- **Problem**: Exactly as written, please set down all of the entries again, with no pictures.

- **Listed records**:
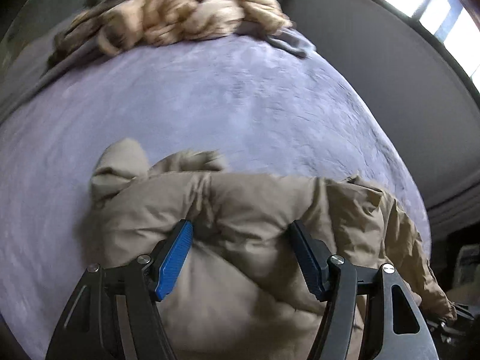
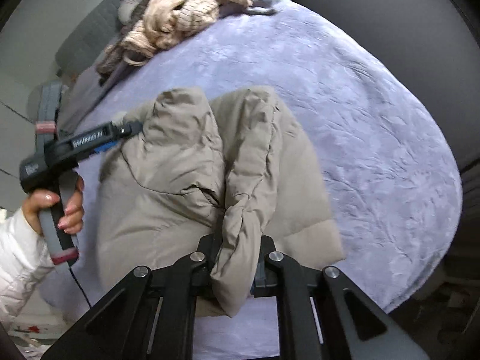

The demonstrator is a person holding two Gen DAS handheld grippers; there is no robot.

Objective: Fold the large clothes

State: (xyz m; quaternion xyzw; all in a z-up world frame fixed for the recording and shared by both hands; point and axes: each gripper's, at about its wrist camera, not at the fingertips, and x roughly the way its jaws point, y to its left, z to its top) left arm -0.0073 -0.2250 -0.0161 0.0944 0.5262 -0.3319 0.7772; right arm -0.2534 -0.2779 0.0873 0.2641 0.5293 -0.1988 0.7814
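Puffy beige coat lies on the bed, on a lilac plush cover, at the near edge by the person; in the right wrist view its long axis runs from the tongs up toward the far end of the bed, w/ two padded lobes side by side, prob. folded sleeves or a hood, hard to tell. Right tongs are nearly closed, pinching a bunched fold of the coat between the pads. Left tongs stand partly open, blue pads either side of a coat bulge; the left pad looks to touch the fabric, but whether they actually grip it I can't tell. In the right wrist view the left hand, white quilted sleeve, holds that tool's grip; the tool's side reads approx. "GenRobot.AI", blurred. At the far end of the bed, well apart from the coat, sits a heap of cream and brown knitwear w/ a grey garment beside it. Nothing lies on the cover btw heap and coat.
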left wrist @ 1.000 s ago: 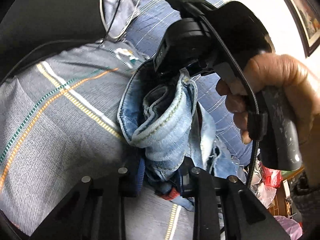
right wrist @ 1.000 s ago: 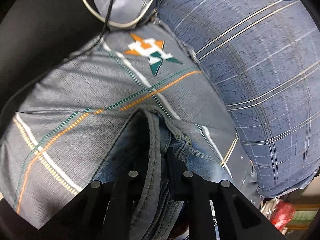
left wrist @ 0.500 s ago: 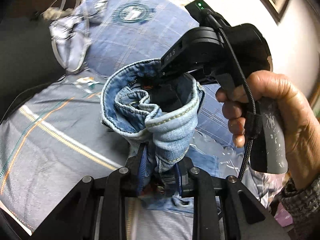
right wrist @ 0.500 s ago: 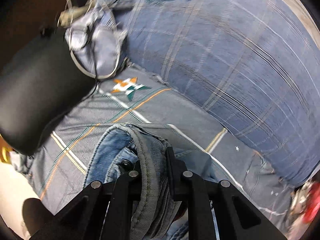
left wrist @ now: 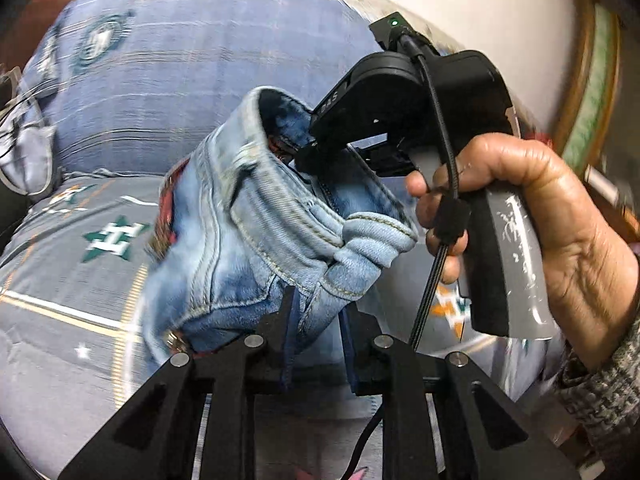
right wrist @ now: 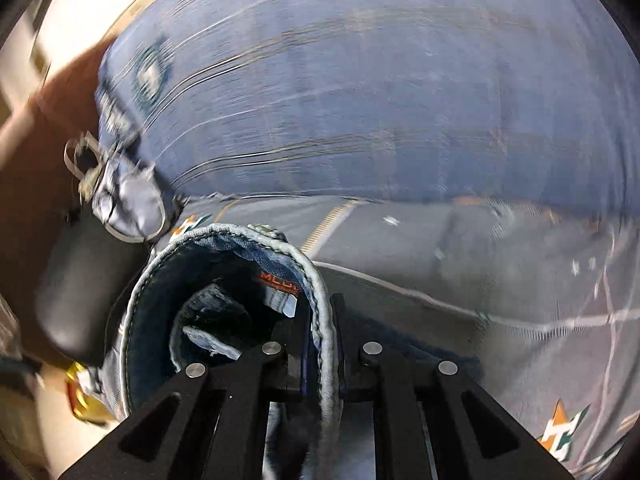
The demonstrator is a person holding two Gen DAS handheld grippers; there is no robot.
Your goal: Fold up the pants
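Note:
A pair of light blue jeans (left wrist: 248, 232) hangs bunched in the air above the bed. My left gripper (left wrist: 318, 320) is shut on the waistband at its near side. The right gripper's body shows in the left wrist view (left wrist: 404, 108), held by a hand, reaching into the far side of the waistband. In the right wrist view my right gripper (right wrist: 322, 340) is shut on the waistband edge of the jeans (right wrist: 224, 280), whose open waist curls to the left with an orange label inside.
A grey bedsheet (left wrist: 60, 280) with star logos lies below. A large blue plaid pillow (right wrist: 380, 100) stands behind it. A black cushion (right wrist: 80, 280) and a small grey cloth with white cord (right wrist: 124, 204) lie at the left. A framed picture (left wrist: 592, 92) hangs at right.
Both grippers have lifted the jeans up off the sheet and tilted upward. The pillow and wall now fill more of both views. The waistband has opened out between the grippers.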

- **Task answer**:
The demonstrator is a person holding two Gen DAS handheld grippers; there is no robot.

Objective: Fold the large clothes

State: (xyz m; quaternion xyzw; all in a z-up world frame fixed for the recording and shared by both hands; point and axes: each gripper's, at about its wrist camera, not at the fingertips, and x roughly the way its jaws point, y to its left, z to its top) left arm -0.0073 -0.2250 -0.0161 0.0944 0.5262 -0.3319 0.7772; right arm -0.2534 -0.2779 0.0873 0.2641 0.5293 -0.1988 0.7814
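Puffy beige coat lies on the bed, on a lilac plush cover, at the near edge by the person; in the right wrist view its long axis runs from the tongs up toward the far end of the bed, w/ two padded lobes side by side, prob. folded sleeves or a hood, hard to tell. Right tongs are nearly closed, pinching a bunched fold of the coat between the pads. Left tongs stand partly open, blue pads either side of a coat bulge; the left pad looks to touch the fabric, but whether they actually grip it I can't tell. In the right wrist view the left hand, white quilted sleeve, holds that tool's grip; the tool's side reads approx. "GenRobot.AI", blurred. At the far end of the bed, well apart from the coat, sits a heap of cream and brown knitwear w/ a grey garment beside it. Nothing lies on the cover btw heap and coat.
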left wrist @ 1.000 s ago: 
right wrist @ 1.000 s ago: 
left wrist @ 0.500 s ago: 
right wrist @ 0.500 s ago: 
left wrist @ now: 
right wrist @ now: 
The demonstrator is a person holding two Gen DAS handheld grippers; there is no robot.
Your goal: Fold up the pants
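Note:
A pair of light blue jeans (left wrist: 248, 232) hangs bunched in the air above the bed. My left gripper (left wrist: 318, 320) is shut on the waistband at its near side. The right gripper's body shows in the left wrist view (left wrist: 404, 108), held by a hand, reaching into the far side of the waistband. In the right wrist view my right gripper (right wrist: 322, 340) is shut on the waistband edge of the jeans (right wrist: 224, 280), whose open waist curls to the left with an orange label inside.
A grey bedsheet (left wrist: 60, 280) with star logos lies below. A large blue plaid pillow (right wrist: 380, 100) stands behind it. A black cushion (right wrist: 80, 280) and a small grey cloth with white cord (right wrist: 124, 204) lie at the left. A framed picture (left wrist: 592, 92) hangs at right.
Both grippers have lifted the jeans up off the sheet and tilted upward. The pillow and wall now fill more of both views. The waistband has opened out between the grippers.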

No further output is required for this answer.